**Problem details:** Write out each entry, exactly the way it appears.

*** Materials provided Section Begins ***

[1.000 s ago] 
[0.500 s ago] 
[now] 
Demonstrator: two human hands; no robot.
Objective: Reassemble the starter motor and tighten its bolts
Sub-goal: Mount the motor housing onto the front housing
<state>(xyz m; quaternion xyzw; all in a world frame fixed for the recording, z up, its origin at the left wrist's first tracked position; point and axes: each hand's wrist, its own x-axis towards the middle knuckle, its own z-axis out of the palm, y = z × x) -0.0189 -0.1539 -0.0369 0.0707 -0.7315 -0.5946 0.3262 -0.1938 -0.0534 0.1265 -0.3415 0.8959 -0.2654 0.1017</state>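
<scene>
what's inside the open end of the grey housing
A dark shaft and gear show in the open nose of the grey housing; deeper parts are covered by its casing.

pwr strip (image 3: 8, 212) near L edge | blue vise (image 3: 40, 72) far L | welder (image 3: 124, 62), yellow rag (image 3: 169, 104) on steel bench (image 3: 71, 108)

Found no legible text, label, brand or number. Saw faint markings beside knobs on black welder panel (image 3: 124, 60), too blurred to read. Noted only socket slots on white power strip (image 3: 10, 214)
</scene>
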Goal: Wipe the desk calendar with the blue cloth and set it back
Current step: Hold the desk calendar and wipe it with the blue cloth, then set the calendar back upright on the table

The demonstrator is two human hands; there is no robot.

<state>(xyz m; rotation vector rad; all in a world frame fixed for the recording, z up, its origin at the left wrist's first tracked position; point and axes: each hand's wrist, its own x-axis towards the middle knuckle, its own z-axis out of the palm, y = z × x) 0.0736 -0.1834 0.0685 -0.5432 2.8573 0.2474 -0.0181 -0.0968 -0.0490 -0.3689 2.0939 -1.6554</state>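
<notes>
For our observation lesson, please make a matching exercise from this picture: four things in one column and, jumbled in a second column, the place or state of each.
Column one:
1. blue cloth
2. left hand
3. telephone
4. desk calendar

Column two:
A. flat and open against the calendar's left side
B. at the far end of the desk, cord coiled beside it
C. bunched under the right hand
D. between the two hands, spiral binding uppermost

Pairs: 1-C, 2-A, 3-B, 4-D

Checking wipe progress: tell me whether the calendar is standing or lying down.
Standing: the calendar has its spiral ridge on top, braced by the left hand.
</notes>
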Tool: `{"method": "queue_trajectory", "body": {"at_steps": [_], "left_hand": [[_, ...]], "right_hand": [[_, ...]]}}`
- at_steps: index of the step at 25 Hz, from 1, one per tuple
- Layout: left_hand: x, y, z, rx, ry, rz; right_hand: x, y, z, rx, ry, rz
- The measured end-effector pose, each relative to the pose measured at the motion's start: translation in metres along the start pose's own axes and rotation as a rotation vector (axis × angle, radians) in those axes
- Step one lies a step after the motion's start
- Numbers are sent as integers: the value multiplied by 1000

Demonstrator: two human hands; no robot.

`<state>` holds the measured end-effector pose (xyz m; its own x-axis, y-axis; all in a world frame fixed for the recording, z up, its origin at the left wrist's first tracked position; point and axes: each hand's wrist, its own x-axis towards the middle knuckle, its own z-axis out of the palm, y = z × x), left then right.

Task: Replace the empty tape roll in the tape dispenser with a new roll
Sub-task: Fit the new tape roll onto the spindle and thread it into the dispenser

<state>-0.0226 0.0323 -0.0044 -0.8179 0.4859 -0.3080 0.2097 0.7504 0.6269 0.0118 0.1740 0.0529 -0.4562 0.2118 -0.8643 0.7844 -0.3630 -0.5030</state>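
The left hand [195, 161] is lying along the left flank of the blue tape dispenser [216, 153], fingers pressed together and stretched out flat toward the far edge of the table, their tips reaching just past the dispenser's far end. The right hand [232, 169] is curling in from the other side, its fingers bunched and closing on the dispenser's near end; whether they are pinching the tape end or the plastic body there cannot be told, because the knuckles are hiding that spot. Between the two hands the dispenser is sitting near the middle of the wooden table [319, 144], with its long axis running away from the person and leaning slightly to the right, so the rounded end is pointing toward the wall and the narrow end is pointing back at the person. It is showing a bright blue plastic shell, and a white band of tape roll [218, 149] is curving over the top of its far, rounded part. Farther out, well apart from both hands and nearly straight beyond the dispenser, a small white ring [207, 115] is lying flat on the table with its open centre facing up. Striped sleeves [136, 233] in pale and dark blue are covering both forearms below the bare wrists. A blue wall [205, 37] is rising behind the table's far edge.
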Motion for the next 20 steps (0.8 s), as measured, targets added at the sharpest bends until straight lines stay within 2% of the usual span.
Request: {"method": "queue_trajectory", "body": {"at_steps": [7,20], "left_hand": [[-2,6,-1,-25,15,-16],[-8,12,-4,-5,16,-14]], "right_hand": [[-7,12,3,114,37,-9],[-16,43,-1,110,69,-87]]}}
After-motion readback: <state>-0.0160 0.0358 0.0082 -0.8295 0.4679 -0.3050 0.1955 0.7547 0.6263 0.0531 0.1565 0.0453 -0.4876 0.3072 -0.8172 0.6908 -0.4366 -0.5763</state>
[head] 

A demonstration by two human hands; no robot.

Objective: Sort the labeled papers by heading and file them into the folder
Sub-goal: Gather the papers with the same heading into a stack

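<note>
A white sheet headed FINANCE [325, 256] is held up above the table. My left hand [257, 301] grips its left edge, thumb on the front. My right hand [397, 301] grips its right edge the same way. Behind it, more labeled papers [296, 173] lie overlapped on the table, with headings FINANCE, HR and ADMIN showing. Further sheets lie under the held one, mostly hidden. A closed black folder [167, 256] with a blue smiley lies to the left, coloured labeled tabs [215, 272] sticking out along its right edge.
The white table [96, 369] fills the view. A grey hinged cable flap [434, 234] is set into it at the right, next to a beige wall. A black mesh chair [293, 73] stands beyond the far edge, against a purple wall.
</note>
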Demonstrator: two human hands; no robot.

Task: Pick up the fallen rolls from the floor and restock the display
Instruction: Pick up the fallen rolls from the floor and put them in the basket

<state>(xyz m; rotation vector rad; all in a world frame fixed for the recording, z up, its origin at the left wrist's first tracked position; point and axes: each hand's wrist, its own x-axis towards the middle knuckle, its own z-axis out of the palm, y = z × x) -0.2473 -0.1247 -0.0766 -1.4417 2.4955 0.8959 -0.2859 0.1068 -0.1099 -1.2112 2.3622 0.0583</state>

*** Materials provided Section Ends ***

**Written response:**
[1.000 s ago] 
[0.500 s ago] 
[now] 
Demonstrator: two human hands; no robot.
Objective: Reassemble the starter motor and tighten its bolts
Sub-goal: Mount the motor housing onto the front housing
<state>(xyz m; quaternion xyzw; all in a world frame fixed for the recording, z up, its origin at the left wrist's first tracked position; point and axes: each hand's wrist, its own x-axis towards the middle knuckle, its own z-axis out of the palm, y = z × x) -0.0189 -0.1539 -0.0369 0.0707 -0.7315 -0.5946 0.3262 -0.1938 -0.0534 0.1265 -0.3415 0.8959 -0.2654 0.1017</state>
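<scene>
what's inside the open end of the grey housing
A dark shaft and gear show in the open nose of the grey housing; deeper parts are covered by its casing.

pwr strip (image 3: 8, 212) near L edge | blue vise (image 3: 40, 72) far L | welder (image 3: 124, 62), yellow rag (image 3: 169, 104) on steel bench (image 3: 71, 108)

Found no legible text, label, brand or number. Saw faint markings beside knobs on black welder panel (image 3: 124, 60), too blurred to read. Noted only socket slots on white power strip (image 3: 10, 214)
</scene>
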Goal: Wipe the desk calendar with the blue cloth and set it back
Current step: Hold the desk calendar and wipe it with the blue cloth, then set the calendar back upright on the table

The demonstrator is two human hands; there is no robot.

<state>(xyz m; rotation vector rad; all in a world frame fixed for the recording, z up, its origin at the left wrist's first tracked position; point and axes: each hand's wrist, its own x-axis towards the middle knuckle, its own z-axis out of the palm, y = z × x) 0.0736 -0.1834 0.0685 -0.5432 2.8573 0.2474 -0.0181 -0.0968 -0.0490 -0.3689 2.0939 -1.6554</state>
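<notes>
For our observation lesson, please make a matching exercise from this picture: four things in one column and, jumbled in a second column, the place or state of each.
Column one:
1. blue cloth
2. left hand
3. telephone
4. desk calendar

Column two:
A. flat and open against the calendar's left side
B. at the far end of the desk, cord coiled beside it
C. bunched under the right hand
D. between the two hands, spiral binding uppermost

Pairs: 1-C, 2-A, 3-B, 4-D

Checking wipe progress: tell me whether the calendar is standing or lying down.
Standing: the calendar has its spiral ridge on top, braced by the left hand.
</notes>
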Tool: `{"method": "queue_trajectory", "body": {"at_steps": [_], "left_hand": [[_, ...]], "right_hand": [[_, ...]]}}`
- at_steps: index of the step at 25 Hz, from 1, one per tuple
- Layout: left_hand: x, y, z, rx, ry, rz; right_hand: x, y, z, rx, ry, rz
- The measured end-effector pose, each relative to the pose measured at the motion's start: translation in metres along the start pose's own axes and rotation as a rotation vector (axis × angle, radians) in those axes
- Step one lies a step after the motion's start
- Numbers are sent as integers: the value multiplied by 1000

Demonstrator: two human hands; no robot.

`<state>` holds the measured end-effector pose (xyz m; its own x-axis, y-axis; all in a world frame fixed for the recording, z up, its origin at the left wrist's first tracked position; point and axes: each hand's wrist, its own x-axis towards the middle knuckle, its own z-axis out of the palm, y = z × x), left then right.

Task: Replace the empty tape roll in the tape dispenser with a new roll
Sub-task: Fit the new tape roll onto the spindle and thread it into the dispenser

<state>-0.0226 0.0323 -0.0044 -0.8179 0.4859 -0.3080 0.2097 0.7504 0.6269 0.0118 0.1740 0.0529 -0.4562 0.2118 -0.8643 0.7844 -0.3630 -0.5030</state>
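The left hand [195, 161] is lying along the left flank of the blue tape dispenser [216, 153], fingers pressed together and stretched out flat toward the far edge of the table, their tips reaching just past the dispenser's far end. The right hand [232, 169] is curling in from the other side, its fingers bunched and closing on the dispenser's near end; whether they are pinching the tape end or the plastic body there cannot be told, because the knuckles are hiding that spot. Between the two hands the dispenser is sitting near the middle of the wooden table [319, 144], with its long axis running away from the person and leaning slightly to the right, so the rounded end is pointing toward the wall and the narrow end is pointing back at the person. It is showing a bright blue plastic shell, and a white band of tape roll [218, 149] is curving over the top of its far, rounded part. Farther out, well apart from both hands and nearly straight beyond the dispenser, a small white ring [207, 115] is lying flat on the table with its open centre facing up. Striped sleeves [136, 233] in pale and dark blue are covering both forearms below the bare wrists. A blue wall [205, 37] is rising behind the table's far edge.
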Motion for the next 20 steps (0.8 s), as measured, targets added at the sharpest bends until straight lines stay within 2% of the usual span.
Request: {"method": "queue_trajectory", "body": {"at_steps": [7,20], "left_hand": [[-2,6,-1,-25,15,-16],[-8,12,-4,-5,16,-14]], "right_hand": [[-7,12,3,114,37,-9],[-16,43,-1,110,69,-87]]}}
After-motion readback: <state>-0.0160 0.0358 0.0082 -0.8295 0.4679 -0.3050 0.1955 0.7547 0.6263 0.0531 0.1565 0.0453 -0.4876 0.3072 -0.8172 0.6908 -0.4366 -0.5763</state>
[head] 

A demonstration by two human hands; no robot.

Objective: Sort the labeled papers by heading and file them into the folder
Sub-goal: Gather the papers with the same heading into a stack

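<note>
A white sheet headed FINANCE [325, 256] is held up above the table. My left hand [257, 301] grips its left edge, thumb on the front. My right hand [397, 301] grips its right edge the same way. Behind it, more labeled papers [296, 173] lie overlapped on the table, with headings FINANCE, HR and ADMIN showing. Further sheets lie under the held one, mostly hidden. A closed black folder [167, 256] with a blue smiley lies to the left, coloured labeled tabs [215, 272] sticking out along its right edge.
The white table [96, 369] fills the view. A grey hinged cable flap [434, 234] is set into it at the right, next to a beige wall. A black mesh chair [293, 73] stands beyond the far edge, against a purple wall.
</note>
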Demonstrator: two human hands; no robot.

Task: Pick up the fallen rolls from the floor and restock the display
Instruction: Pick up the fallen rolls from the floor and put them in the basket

<state>(xyz m; rotation vector rad; all in a world frame fixed for the recording, z up, its origin at the left wrist's first tracked position; point and axes: each hand's wrist, its own x-axis towards the middle knuckle, its own z-axis out of the palm, y = z × x) -0.2473 -0.1247 -0.0766 -1.4417 2.4955 0.8959 -0.2859 0.1068 -0.1099 -1.2112 2.3622 0.0583</state>

No further output is needed here.